Phil Grover gave him a sly grin. ‘Thought you’d be interested in that. Yes, she definitely waited for him to join her. He shut the front door as he went in, and then about ten minutes later they both came out. He was carrying a suitcase. He hadn’t had it when he went in. They got in his car and drove off.’

‘I don’t suppose you got the number?’

Phil Grover grinned again. ‘If I did, it would cost you another forty quid.’

Sean’s hands screwed into fists by his sides; the other man looked down at them with a flicker of nerves, backed a little, then said, ‘Well, do you want the number or don’t you?’

Sean sat in his car and rang Tom Moor before he drove off; Tom was out and Cherie took the call.

‘He’s working on your case,’ she assured him.

‘Can you get one of his assistants to check a licence number for me with the police computer?’ Sean read it out. ‘And ring me back as soon as you get the name and address of the driver.’

‘Sean, is this case dangerous for my Tom?’ Cherie asked, anxiety in her voice.

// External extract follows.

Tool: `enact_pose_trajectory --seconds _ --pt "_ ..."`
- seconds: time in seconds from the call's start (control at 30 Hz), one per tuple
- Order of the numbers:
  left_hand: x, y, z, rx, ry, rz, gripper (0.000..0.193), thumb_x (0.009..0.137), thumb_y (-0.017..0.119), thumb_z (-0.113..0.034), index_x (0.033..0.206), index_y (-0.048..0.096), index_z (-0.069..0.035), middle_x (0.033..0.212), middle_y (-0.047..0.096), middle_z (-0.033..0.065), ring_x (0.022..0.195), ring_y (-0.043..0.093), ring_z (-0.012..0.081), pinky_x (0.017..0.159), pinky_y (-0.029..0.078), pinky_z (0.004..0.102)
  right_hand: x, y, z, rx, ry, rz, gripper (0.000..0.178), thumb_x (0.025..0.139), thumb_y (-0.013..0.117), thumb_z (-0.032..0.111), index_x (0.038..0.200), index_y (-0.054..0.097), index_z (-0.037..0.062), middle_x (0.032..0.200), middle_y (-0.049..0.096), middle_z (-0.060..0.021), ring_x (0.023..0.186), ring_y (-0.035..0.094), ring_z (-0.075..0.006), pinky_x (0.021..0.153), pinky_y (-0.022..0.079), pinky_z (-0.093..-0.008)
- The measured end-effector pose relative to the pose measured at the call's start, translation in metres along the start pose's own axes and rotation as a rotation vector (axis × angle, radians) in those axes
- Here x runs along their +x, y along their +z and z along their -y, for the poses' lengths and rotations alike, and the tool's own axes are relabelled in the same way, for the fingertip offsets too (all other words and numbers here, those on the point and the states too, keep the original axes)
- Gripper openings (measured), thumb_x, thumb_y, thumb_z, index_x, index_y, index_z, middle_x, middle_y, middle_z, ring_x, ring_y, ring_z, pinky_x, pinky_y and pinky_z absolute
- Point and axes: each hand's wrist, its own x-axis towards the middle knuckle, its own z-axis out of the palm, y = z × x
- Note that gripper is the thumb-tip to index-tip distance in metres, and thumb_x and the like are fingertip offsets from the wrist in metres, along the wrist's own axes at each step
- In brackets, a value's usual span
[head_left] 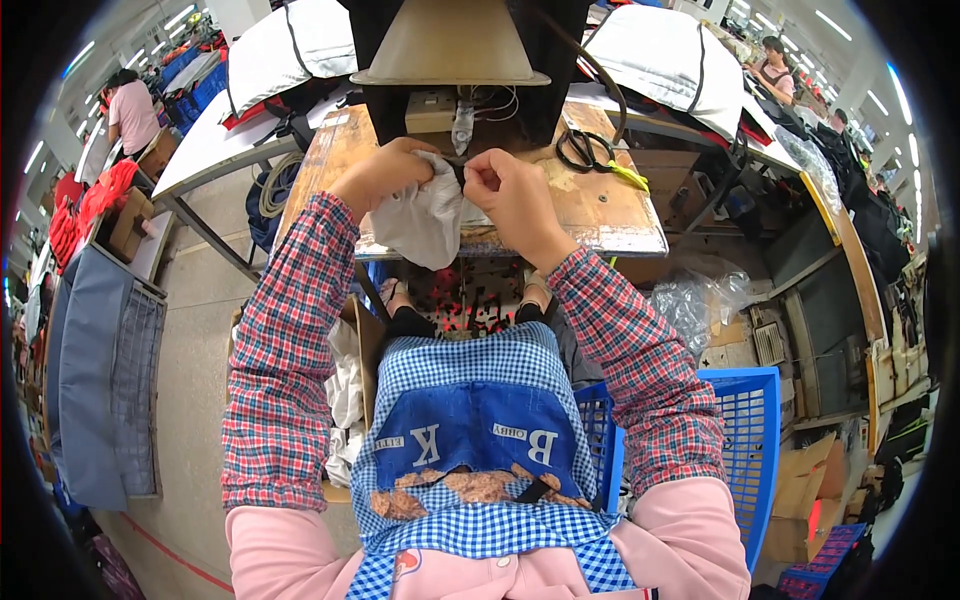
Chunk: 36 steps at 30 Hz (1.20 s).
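Observation:
My left hand [392, 176] is closed on a bunched white cloth [415, 222], which hangs over the front edge of a worn wooden worktop [330, 150]. Close beside it, my right hand [515, 203] is pinched, thumb against fingers. Something small and dark shows between the two hands, but what the right fingertips grip is too small to make out. Just beyond the hands, a narrow machine part wrapped in clear plastic [463, 128] points down, under a cream cone-shaped shade [450, 45]. Scissors with black handles [585, 150] lie on the worktop to the right.
White padded pieces [290, 60] cover side tables at left and right. A blue plastic basket [745, 450] stands by my right side. White cloth [343, 385] fills a cardboard box by my left leg. Clear plastic bags [700, 300] lie on the right. Other people work farther off.

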Motion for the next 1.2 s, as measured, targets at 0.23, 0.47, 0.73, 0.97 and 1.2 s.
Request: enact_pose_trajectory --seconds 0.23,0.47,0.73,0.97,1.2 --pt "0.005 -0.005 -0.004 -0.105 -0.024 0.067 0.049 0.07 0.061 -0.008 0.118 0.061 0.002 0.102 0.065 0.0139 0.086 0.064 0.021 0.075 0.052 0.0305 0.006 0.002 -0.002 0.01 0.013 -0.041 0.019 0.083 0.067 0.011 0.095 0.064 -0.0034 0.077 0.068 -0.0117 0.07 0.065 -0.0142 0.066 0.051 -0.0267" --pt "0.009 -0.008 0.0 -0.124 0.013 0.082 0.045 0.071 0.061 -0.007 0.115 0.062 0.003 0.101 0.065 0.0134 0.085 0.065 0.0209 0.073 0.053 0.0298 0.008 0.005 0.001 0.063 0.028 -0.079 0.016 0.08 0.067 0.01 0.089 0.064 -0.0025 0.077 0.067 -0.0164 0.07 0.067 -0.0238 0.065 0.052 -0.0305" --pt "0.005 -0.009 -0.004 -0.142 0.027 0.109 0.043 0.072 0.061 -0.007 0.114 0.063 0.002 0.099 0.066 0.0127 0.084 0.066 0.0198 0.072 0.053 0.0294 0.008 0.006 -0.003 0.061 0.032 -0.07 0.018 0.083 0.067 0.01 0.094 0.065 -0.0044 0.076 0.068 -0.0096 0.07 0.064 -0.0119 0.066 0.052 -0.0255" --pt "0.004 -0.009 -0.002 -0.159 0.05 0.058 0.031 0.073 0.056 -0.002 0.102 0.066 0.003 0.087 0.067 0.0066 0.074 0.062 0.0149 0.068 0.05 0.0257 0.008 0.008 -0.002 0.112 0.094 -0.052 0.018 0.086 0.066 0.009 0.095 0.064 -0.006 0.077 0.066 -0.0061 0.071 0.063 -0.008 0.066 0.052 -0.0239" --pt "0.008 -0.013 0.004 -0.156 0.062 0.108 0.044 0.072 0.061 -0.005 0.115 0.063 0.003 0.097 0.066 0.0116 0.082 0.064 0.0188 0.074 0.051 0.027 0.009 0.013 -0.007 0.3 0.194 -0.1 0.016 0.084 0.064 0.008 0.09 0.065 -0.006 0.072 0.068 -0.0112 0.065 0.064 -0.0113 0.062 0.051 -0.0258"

‘I doubt it, unless he’s very stupid,’ Sean curtly said.

‘You know my Tom can be very stupid,’ she groaned. ‘If anything happens to him I’ll never forgive you, Sean.’

‘I’d never forgive myself! Tom’s one of my best friends, you know that.’

‘Yes, I know that.’ Her voice softened. ‘I still wish he was in some other business. It was bad enough when he was a copper and I never knew when – or if – he was coming home again, but at least there he was backed up by mates. Now he’s out there on his own.’

‘That was his choice, Cherie! But don’t underestimate Tom’s sense of self-preservation. Stop worrying, Tom’s a big boy. Look, will you also tell him that Roger Keats has surfaced at last? He rang his ex-wife last night, it seems, and boasted of having killed Derek Fenn. Ask Tom to try all his friends still in the force to see if they’ve come up with any more than that. If they track Keats down, for instance.’

‘Tom says Chorley told him to bug off last time he bumped into him down at the nick.’

‘Charming. Chorley’s such a nice guy. Well, when Tom does ring you, ask him to give me a ring, would you? Bye, Cherie, love to the kids.’

Sean rang off and stood at the window, his fists pushed into his denim jacket pockets. While he was talking to Cherie, he had kept his thoughts at bay, but now they came back like a tidal wave, swamping him.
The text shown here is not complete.